EXERCISE BRIEF
Would you repeat every line of the data exactly?

INFORMATION PROVIDED
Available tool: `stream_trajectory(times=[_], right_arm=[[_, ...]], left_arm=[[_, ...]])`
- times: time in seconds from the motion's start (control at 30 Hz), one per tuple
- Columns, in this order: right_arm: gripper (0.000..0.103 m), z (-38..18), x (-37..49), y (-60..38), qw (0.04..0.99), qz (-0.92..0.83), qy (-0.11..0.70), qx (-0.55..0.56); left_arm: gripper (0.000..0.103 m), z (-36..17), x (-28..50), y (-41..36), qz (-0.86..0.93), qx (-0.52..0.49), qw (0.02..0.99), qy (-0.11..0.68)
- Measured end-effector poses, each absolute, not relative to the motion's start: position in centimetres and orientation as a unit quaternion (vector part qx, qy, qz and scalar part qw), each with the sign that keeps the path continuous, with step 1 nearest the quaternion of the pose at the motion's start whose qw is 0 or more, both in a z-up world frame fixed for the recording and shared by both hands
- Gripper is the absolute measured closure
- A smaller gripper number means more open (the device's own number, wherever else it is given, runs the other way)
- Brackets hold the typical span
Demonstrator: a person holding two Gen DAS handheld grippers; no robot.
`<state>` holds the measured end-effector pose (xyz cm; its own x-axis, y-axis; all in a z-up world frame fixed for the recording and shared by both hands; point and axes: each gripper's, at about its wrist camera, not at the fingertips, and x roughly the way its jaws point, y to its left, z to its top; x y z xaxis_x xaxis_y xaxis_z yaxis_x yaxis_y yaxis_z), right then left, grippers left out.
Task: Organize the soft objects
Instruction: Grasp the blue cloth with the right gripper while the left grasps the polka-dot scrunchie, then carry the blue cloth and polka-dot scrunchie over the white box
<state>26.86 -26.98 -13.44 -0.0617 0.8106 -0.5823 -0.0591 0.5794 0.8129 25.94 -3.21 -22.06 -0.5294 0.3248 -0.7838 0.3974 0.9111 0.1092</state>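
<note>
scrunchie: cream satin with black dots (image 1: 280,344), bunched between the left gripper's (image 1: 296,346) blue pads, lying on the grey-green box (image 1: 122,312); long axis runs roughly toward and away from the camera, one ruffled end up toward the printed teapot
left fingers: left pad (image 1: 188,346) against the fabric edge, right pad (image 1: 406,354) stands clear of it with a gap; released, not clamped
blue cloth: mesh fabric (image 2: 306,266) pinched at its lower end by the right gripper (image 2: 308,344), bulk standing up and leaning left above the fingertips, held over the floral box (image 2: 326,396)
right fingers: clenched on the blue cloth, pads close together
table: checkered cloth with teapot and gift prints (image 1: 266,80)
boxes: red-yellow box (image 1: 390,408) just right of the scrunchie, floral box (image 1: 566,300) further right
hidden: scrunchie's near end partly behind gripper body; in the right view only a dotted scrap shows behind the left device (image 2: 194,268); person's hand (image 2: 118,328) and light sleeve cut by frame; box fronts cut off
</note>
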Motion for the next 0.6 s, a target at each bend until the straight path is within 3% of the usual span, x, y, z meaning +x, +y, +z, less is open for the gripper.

FINISHED EXERCISE
Available tool: `stream_trajectory(times=[_], right_arm=[[_, ...]], left_arm=[[_, ...]])`
- times: time in seconds from the motion's start (control at 30 Hz), one per tuple
- Columns, in this order: right_arm: gripper (0.000..0.103 m), z (-38..18), x (-37..49), y (-60..38), qw (0.04..0.99), qz (-0.92..0.83), qy (-0.11..0.70), qx (-0.55..0.56); left_arm: gripper (0.000..0.103 m), z (-36..17), x (-28..50), y (-41..36), qz (-0.86..0.93), qx (-0.52..0.49), qw (0.02..0.99), qy (-0.11..0.68)
- Measured end-effector poses, each absolute, not relative to the motion's start: position in centimetres and orientation as a unit quaternion (vector part qx, qy, qz and scalar part qw), each with the sign that keeps the path continuous, with step 1 nearest the quaternion of the pose at the motion's start whose qw is 0 or more, both in a z-up world frame fixed for the recording and shared by both hands
- Gripper is the absolute measured closure
- A smaller gripper number means more open (the device's own number, wherever else it is given, runs the other way)
- Brackets hold the typical span
Demonstrator: a person holding two Gen DAS handheld grippers; no robot.
`<state>` holds the measured end-effector pose (xyz cm; its own x-axis, y-axis; all in a z-up world frame fixed for the recording and shared by both hands; point and axes: each gripper's, at about its wrist camera, not at the fingertips, and x roughly the way its jaws point, y to its left, z to its top; x y z xaxis_x xaxis_y xaxis_z yaxis_x yaxis_y yaxis_z), right then left, grippers left out.
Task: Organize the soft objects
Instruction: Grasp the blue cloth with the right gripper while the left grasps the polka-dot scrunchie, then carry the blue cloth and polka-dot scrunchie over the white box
<state>26.86 -26.98 -13.44 -0.0617 0.8106 -0.5823 -0.0591 0.5794 0.8129 25.94 -3.21 -22.06 -0.5294 0.3248 -0.7838 0.3974 0.9111 0.1092</state>
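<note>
scrunchie: cream satin with black dots (image 1: 280,344), bunched between the left gripper's (image 1: 296,346) blue pads, lying on the grey-green box (image 1: 122,312); long axis runs roughly toward and away from the camera, one ruffled end up toward the printed teapot
left fingers: left pad (image 1: 188,346) against the fabric edge, right pad (image 1: 406,354) stands clear of it with a gap; released, not clamped
blue cloth: mesh fabric (image 2: 306,266) pinched at its lower end by the right gripper (image 2: 308,344), bulk standing up and leaning left above the fingertips, held over the floral box (image 2: 326,396)
right fingers: clenched on the blue cloth, pads close together
table: checkered cloth with teapot and gift prints (image 1: 266,80)
boxes: red-yellow box (image 1: 390,408) just right of the scrunchie, floral box (image 1: 566,300) further right
hidden: scrunchie's near end partly behind gripper body; in the right view only a dotted scrap shows behind the left device (image 2: 194,268); person's hand (image 2: 118,328) and light sleeve cut by frame; box fronts cut off
</note>
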Motion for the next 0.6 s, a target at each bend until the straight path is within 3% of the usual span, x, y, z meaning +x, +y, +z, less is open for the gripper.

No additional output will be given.